▸ WHAT YOU HAVE TO DO:
Word for word, write the lines below out again, with no pictures.

━━━━━ COLLECTED MATERIAL ━━━━━

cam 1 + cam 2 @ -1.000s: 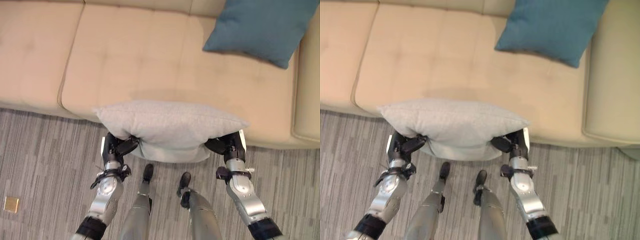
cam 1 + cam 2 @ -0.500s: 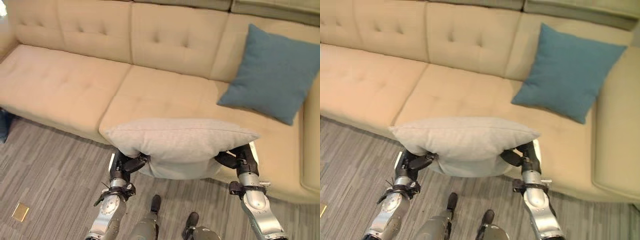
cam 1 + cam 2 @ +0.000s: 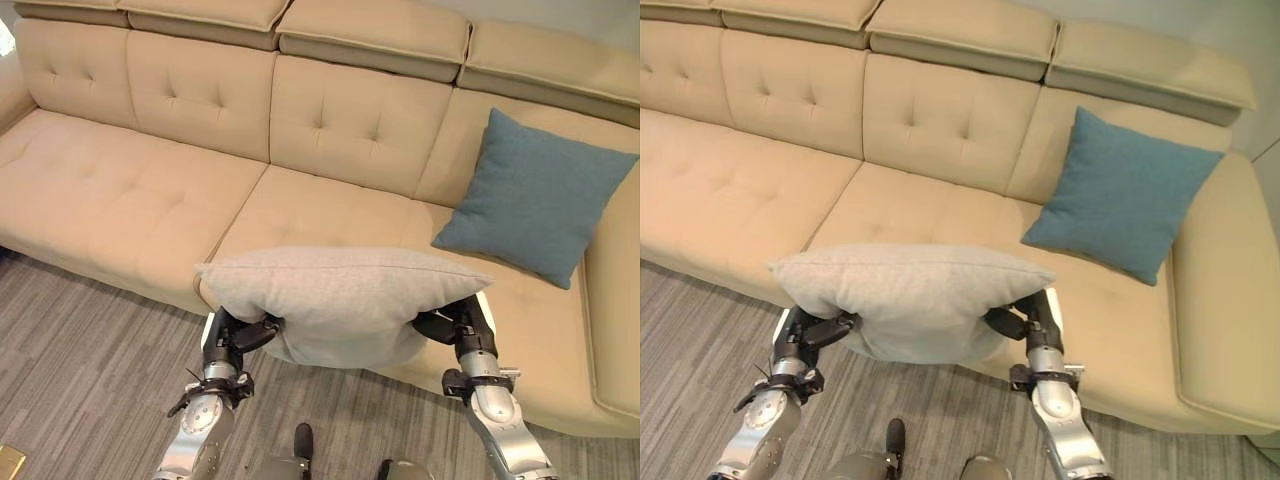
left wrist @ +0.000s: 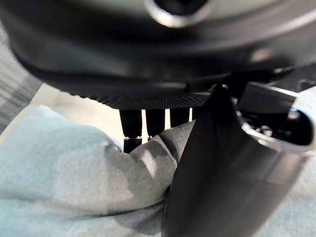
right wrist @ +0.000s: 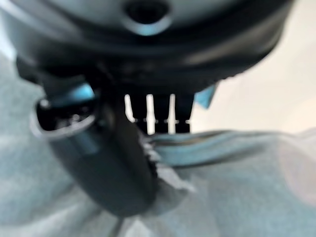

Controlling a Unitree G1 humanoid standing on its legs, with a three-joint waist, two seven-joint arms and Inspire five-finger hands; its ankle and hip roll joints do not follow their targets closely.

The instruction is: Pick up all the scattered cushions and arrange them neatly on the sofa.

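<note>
Holding the grey cushion (image 3: pixel 340 300) over the sofa's (image 3: pixel 150 200) front edge, the left hand (image 3: pixel 232 338) and right hand (image 3: pixel 462 322) each pinch an end, thumb and fingers curled into the cloth. It looks light, soft and squashy, sagging between them, so end grips seem right. Pale grey, rectangular, plump; a blue cushion (image 3: pixel 535 195) leans against the sofa back.

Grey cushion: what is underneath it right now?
Under the grey cushion, the left hand and right hand pinch its ends. Below are the sofa seat edge and floor; fingertips are covered.
</note>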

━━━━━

▸ OUTPUT FOR THIS EXERCISE:
cam 1 + cam 2 @ -1.000s: 
cam 1 + cam 2 @ -0.500s: 
cam 1 + cam 2 @ +0.000s: 
left wrist @ +0.000s: 
right wrist @ +0.000s: 

Controlling a Unitree G1 humanoid standing on its legs, with a three-joint waist, two seven-joint arms and Inspire five-finger hands; its ankle and hip roll joints do not follow their targets closely.

The instruction is: Pick up all the scattered cushions and arrange them neatly on the sofa.

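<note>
Holding the grey cushion (image 3: pixel 340 300) over the sofa's (image 3: pixel 150 200) front edge, the left hand (image 3: pixel 232 338) and right hand (image 3: pixel 462 322) each pinch an end, thumb and fingers curled into the cloth. It looks light, soft and squashy, sagging between them, so end grips seem right. Pale grey, rectangular, plump; a blue cushion (image 3: pixel 535 195) leans against the sofa back.

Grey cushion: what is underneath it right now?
Under the grey cushion, the left hand and right hand pinch its ends. Below are the sofa seat edge and floor; fingertips are covered.
</note>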

No more output is given for this exercise.